[Records from a data collection]
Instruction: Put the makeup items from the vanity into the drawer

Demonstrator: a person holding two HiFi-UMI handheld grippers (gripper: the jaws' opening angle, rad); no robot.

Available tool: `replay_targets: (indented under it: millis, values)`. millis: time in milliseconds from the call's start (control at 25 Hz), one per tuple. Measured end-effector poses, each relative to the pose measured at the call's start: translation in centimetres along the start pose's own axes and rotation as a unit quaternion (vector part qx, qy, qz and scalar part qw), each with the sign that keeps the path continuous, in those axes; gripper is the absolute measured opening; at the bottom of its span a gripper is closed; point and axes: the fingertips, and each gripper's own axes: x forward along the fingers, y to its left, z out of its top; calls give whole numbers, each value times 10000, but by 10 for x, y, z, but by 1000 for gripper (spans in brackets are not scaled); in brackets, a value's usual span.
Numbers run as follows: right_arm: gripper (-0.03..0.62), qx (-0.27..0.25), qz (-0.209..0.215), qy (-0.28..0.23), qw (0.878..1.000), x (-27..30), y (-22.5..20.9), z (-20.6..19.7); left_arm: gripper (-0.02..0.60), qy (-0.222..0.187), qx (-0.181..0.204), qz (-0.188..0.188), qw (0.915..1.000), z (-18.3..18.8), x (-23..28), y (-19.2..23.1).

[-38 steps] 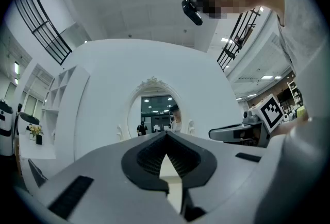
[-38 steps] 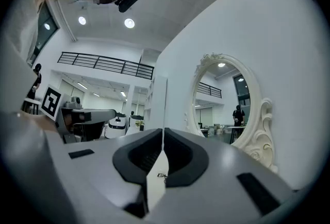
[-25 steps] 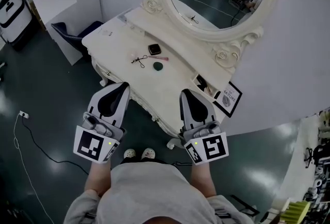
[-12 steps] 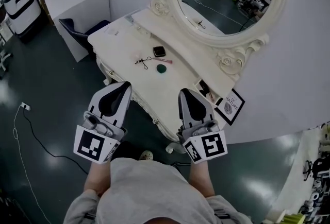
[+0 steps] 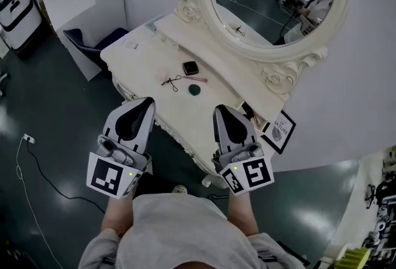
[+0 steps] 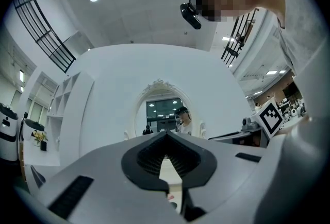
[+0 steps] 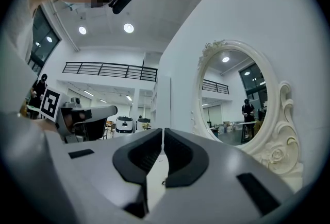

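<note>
Head view: left claw (image 5: pixel 148 101), right claw (image 5: pixel 219 109) both closed, empty.

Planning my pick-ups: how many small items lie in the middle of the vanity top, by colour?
Black: 2, compact and looped tool
Pink: 1, thin stick
Green: 1, round item
Total: 4

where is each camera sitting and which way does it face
Head view: on the head, steeply down at the vanity; forearms, left claw, right claw show.
Left gripper view: on left claw, along its jaws toward the mirror; right claw at right.
Right gripper view: on right claw, toward the mirror's side; left claw at left.
All share the mirror.
</note>
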Motion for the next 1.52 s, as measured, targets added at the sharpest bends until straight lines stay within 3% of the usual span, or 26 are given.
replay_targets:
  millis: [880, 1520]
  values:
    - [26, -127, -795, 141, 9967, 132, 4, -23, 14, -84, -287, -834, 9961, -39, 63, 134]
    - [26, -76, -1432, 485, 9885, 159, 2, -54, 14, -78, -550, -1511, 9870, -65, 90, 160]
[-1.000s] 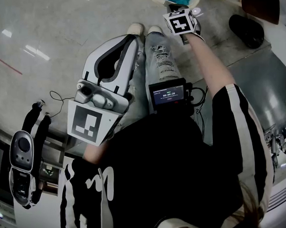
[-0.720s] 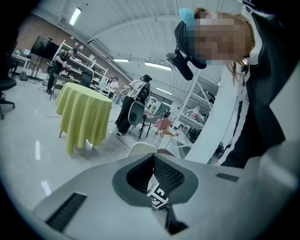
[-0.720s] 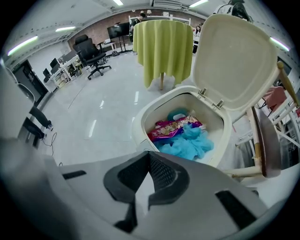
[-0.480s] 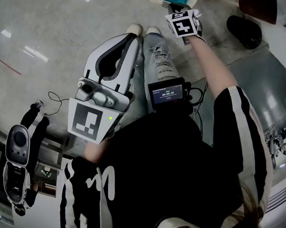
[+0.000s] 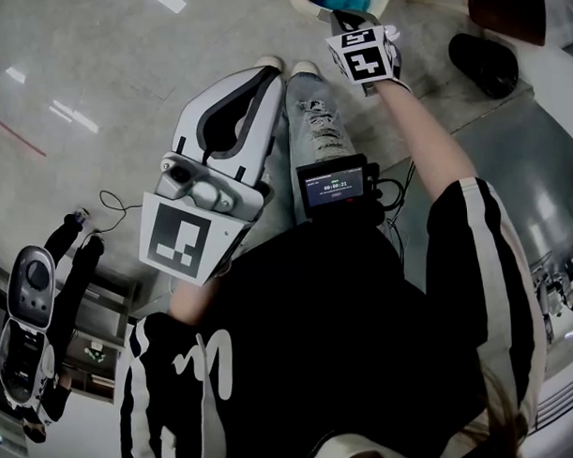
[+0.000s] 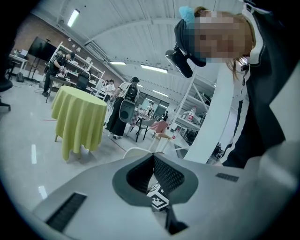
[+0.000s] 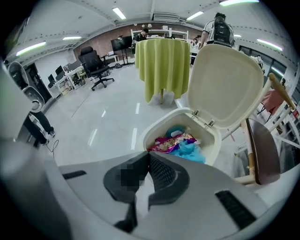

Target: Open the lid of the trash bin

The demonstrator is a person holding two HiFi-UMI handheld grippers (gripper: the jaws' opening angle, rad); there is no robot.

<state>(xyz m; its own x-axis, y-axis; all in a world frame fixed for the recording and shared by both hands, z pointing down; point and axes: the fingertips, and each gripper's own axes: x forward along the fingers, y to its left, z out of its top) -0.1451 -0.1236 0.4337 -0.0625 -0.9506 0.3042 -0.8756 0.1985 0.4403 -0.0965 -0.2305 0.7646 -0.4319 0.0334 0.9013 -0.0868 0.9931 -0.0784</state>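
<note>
Nearest, my left gripper (image 6: 153,158) was held close against my body, jaws pressed together on nothing, and it played no part. Farther out, at arm's length, my right gripper (image 7: 149,154) hung with its jaws likewise closed and empty, tips just short of the near rim of the trash bin (image 7: 161,120). The bin stood on the floor directly ahead, with blue and magenta rubbish (image 7: 180,142) showing inside. Behind this, the lid (image 7: 227,86) stood raised on its two hinges (image 7: 201,118), so the task appeared complete. I judged the main hazard to be the lid dropping shut. It looked only a little past upright, and a knock from the right gripper against the rim, or a careless sweep on withdrawal, might have jolted it forward. A harder push might also have shifted or tipped the bin, which looked light. The brown chair (image 7: 262,150) just beside the bin and the yellow-draped table (image 7: 164,65) beyond narrowed the room for pulling away.
</note>
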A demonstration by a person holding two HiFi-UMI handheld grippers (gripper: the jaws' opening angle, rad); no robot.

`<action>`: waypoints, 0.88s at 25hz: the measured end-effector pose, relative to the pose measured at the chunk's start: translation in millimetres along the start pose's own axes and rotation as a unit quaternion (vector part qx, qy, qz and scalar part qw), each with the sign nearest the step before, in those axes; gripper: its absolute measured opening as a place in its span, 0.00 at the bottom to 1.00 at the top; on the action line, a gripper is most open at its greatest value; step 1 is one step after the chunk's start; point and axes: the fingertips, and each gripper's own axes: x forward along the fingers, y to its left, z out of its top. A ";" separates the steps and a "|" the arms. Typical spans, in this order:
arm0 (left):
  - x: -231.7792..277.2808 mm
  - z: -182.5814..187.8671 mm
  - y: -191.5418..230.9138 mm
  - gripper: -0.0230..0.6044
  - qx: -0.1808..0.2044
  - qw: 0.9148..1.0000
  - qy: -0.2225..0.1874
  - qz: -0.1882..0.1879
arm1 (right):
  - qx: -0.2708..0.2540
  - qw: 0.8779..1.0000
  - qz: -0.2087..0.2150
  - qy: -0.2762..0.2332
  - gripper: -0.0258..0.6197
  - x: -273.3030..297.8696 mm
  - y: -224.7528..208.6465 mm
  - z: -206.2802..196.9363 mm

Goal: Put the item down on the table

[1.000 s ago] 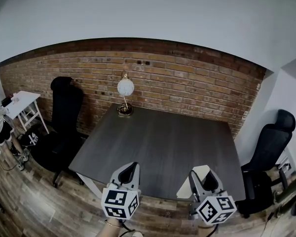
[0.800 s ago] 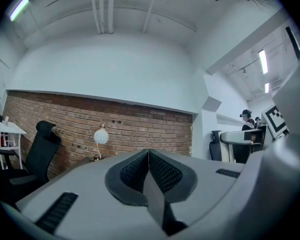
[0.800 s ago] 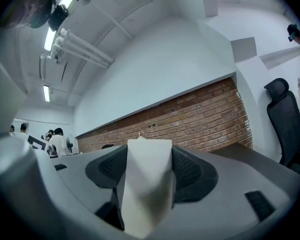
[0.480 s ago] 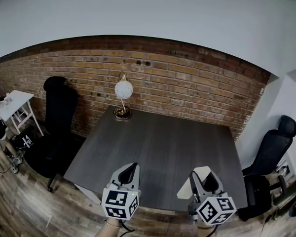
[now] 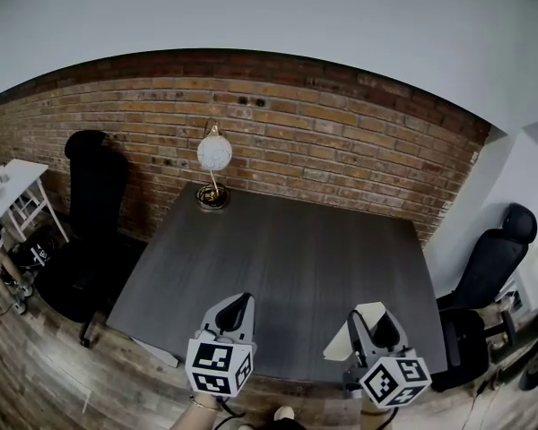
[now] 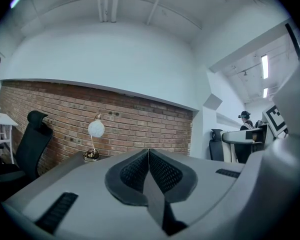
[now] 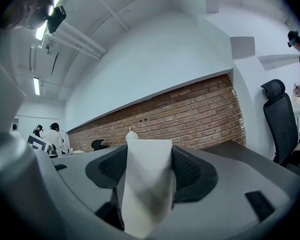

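My right gripper (image 5: 373, 330) is shut on a flat cream-white item (image 5: 351, 330) that looks like a card or a folded paper; in the right gripper view the white item (image 7: 146, 184) stands upright between the two dark pads (image 7: 189, 170). It hangs over the near edge of the dark grey table (image 5: 287, 267). My left gripper (image 5: 234, 312) hovers at the same edge, to the left, shut with nothing in it; its pads (image 6: 163, 173) meet in the left gripper view.
A globe lamp (image 5: 213, 155) on a brass base stands at the table's far left corner, against a brick wall (image 5: 323, 141). Black office chairs stand at the left (image 5: 90, 213) and the right (image 5: 489, 276). A small white table (image 5: 13, 191) is at far left.
The head view has moved closer to the table and a bit rightward, so the table fills more of the picture. Both grippers hold the same pose; the white item stays gripped.
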 end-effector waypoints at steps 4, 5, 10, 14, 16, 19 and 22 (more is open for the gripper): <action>9.8 -6.9 -4.7 0.07 -0.002 1.000 0.006 -0.006 | 0.001 1.000 -0.005 0.005 0.50 3.7 -9.5 -2.4; 13.4 -8.3 -4.6 0.07 -0.003 1.000 0.005 -0.006 | 0.001 1.000 -0.007 0.005 0.50 6.3 -12.4 -2.4; 32.7 -12.6 1.6 0.07 -0.003 1.000 0.007 0.002 | 0.003 1.000 -0.001 0.004 0.50 28.2 -24.5 -1.3; 56.8 -4.7 7.5 0.07 -0.003 1.000 0.002 0.010 | 0.003 1.000 0.008 0.001 0.50 53.1 -34.6 7.6; 70.1 0.2 7.7 0.07 0.001 1.000 -0.001 0.011 | 0.004 1.000 0.011 -0.001 0.50 65.8 -42.2 11.8; 88.9 5.2 6.6 0.07 0.008 1.000 -0.003 0.010 | 0.009 1.000 0.014 -0.007 0.50 83.9 -55.1 17.6; 106.0 8.3 8.0 0.07 0.012 1.000 -0.001 0.015 | 0.014 1.000 0.016 -0.006 0.50 100.7 -65.5 21.9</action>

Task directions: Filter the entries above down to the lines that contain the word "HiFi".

Written response:
Demonstrator: a person holding two HiFi-UMI handheld grippers (gripper: the jaws' opening angle, rad); no robot.
The demonstrator is a person holding two HiFi-UMI handheld grippers (gripper: the jaws' opening angle, rad); there is no robot.
A demonstration by a person holding two HiFi-UMI handheld grippers (gripper: the jaws' opening angle, rad); no robot.

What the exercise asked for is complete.